> **ASSIGNMENT**: Skip the pictures. Transcribe the rest of the data below without changing a word.

+ + + +

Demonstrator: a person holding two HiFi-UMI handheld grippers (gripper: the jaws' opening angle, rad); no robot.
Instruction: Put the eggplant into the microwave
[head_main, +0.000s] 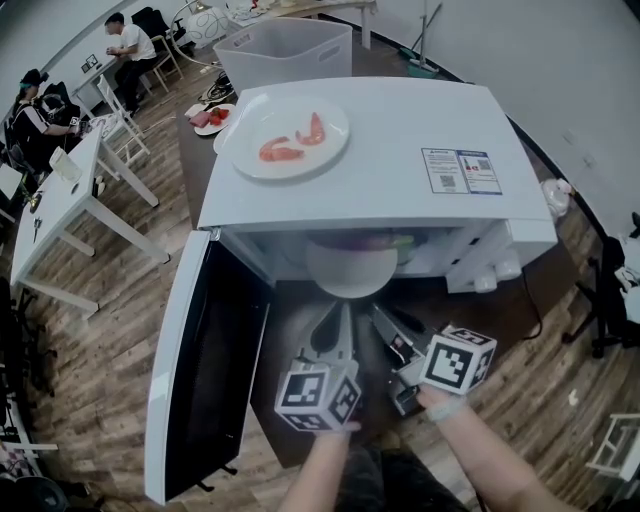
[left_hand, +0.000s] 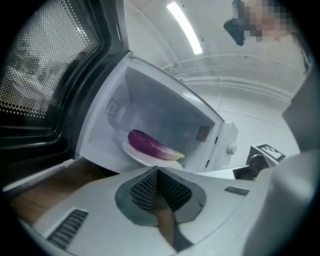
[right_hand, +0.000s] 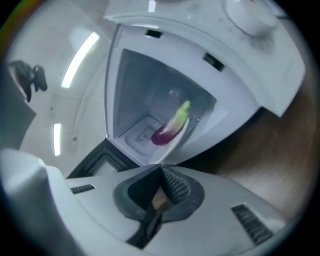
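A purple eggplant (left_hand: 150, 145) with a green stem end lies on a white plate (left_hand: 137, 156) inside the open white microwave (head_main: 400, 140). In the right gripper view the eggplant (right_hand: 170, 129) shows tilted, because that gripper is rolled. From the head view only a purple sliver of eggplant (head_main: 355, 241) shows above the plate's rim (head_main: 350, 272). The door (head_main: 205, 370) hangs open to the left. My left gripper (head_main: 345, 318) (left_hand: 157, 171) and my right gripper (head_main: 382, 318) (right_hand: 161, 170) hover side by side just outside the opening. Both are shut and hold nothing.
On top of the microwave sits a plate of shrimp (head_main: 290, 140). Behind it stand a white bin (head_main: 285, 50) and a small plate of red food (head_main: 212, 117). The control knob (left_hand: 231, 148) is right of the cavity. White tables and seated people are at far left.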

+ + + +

> **OUTPUT BELOW**:
Demonstrator: a person holding two HiFi-UMI handheld grippers (gripper: the jaws' opening angle, rad); no robot.
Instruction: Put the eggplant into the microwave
[head_main, +0.000s] 
[left_hand, +0.000s] 
[right_hand, +0.000s] 
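A purple eggplant (left_hand: 150, 145) with a green stem end lies on a white plate (left_hand: 137, 156) inside the open white microwave (head_main: 400, 140). In the right gripper view the eggplant (right_hand: 170, 129) shows tilted, because that gripper is rolled. From the head view only a purple sliver of eggplant (head_main: 355, 241) shows above the plate's rim (head_main: 350, 272). The door (head_main: 205, 370) hangs open to the left. My left gripper (head_main: 345, 318) (left_hand: 157, 171) and my right gripper (head_main: 382, 318) (right_hand: 161, 170) hover side by side just outside the opening. Both are shut and hold nothing.
On top of the microwave sits a plate of shrimp (head_main: 290, 140). Behind it stand a white bin (head_main: 285, 50) and a small plate of red food (head_main: 212, 117). The control knob (left_hand: 231, 148) is right of the cavity. White tables and seated people are at far left.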

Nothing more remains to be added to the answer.